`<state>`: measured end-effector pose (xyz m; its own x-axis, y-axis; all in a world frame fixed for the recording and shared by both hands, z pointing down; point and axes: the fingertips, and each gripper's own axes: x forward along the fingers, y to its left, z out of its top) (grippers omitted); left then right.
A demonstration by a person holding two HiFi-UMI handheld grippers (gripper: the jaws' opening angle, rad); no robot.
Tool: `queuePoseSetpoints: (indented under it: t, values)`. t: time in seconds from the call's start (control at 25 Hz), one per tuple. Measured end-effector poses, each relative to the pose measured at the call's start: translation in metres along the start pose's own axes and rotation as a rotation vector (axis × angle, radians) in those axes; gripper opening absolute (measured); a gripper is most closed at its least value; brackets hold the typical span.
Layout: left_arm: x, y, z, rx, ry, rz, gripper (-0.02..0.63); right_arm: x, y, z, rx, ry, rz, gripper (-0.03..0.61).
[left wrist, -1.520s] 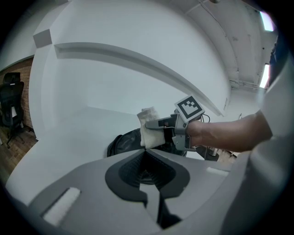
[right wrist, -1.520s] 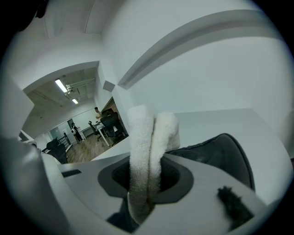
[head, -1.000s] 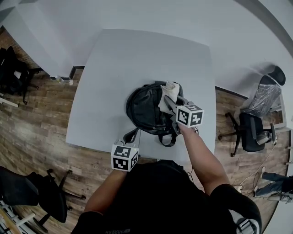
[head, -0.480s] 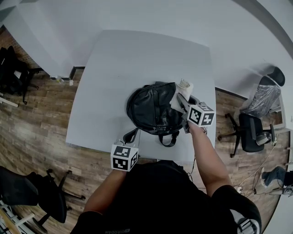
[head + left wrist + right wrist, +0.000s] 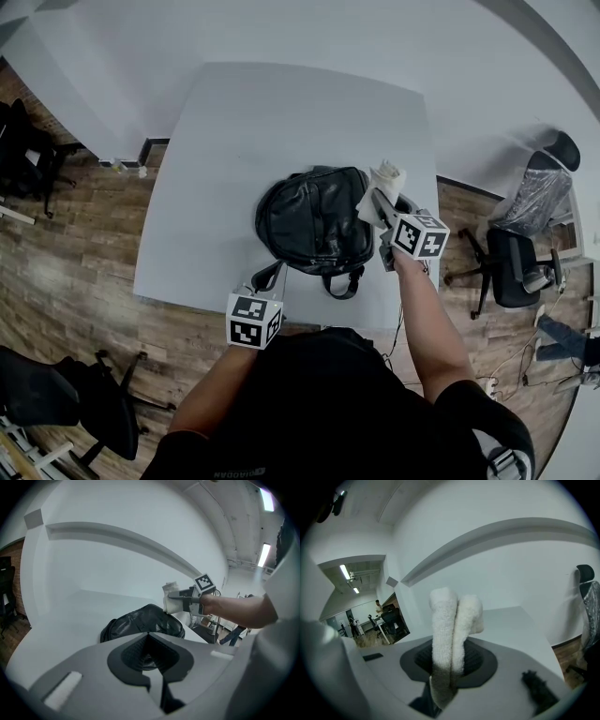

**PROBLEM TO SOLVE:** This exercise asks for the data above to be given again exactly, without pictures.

**RESULT FOR THIS EXERCISE:**
`<state>`: measured end-effector pose (xyz m; its own x-axis, y-axis; all in a world frame fixed for the recording and shared by both hands, z pointing down; point and axes: the fingertips, and each gripper's own axes: x forward along the fingers, y to its left, z out of its top) (grippers omitted); left then right.
A demonstration by a person holding two HiFi-UMI handheld grippers (gripper: the jaws' opening angle, rad); no robot.
Tool: `queuePoseSetpoints: (indented under it: t, values)`. t: time in seconds from the call's start (control at 25 Hz), one per tuple. Measured end-effector poses, each relative to the pose measured at the call's start: translation in metres along the start pose's own axes and rotation as a rotation vector (axis × angle, radians) in those axes; gripper opening absolute (measured); a gripper is most closed at its least value; brackets hold the typical span.
Layout: left_arm: x, y, z, rx, ry, rz, gripper (-0.02..0.63); right_arm: x, y, z, rx, ry, rz, gripper (-0.03..0.61).
[left wrist, -1.520s] 
[right wrist, -1.520s] 
[head, -1.000s] 
[head, -0.480s] 
[head + left wrist + right wrist, +0.000s] 

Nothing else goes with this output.